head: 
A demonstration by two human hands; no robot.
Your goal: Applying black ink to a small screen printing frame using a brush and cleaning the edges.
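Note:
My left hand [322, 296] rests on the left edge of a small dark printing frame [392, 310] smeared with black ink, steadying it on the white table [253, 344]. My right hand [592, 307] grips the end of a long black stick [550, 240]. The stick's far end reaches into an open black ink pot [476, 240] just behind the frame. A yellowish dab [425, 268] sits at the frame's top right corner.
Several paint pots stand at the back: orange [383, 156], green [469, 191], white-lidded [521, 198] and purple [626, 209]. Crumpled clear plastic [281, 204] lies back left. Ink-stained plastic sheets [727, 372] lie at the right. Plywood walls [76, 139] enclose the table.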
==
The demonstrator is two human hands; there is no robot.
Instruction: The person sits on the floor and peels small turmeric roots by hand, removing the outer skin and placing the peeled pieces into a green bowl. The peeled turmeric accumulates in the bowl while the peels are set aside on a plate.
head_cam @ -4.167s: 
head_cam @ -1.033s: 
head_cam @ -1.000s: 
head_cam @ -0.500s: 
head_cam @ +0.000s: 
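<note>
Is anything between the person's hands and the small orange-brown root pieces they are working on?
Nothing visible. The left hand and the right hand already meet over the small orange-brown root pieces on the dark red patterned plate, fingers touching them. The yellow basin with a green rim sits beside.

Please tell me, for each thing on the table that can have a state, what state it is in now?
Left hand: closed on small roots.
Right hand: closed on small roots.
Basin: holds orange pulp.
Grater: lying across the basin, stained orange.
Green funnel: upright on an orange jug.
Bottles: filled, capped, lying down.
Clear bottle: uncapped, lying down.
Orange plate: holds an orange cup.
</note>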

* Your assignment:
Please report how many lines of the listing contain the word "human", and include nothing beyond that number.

* Completed task:
2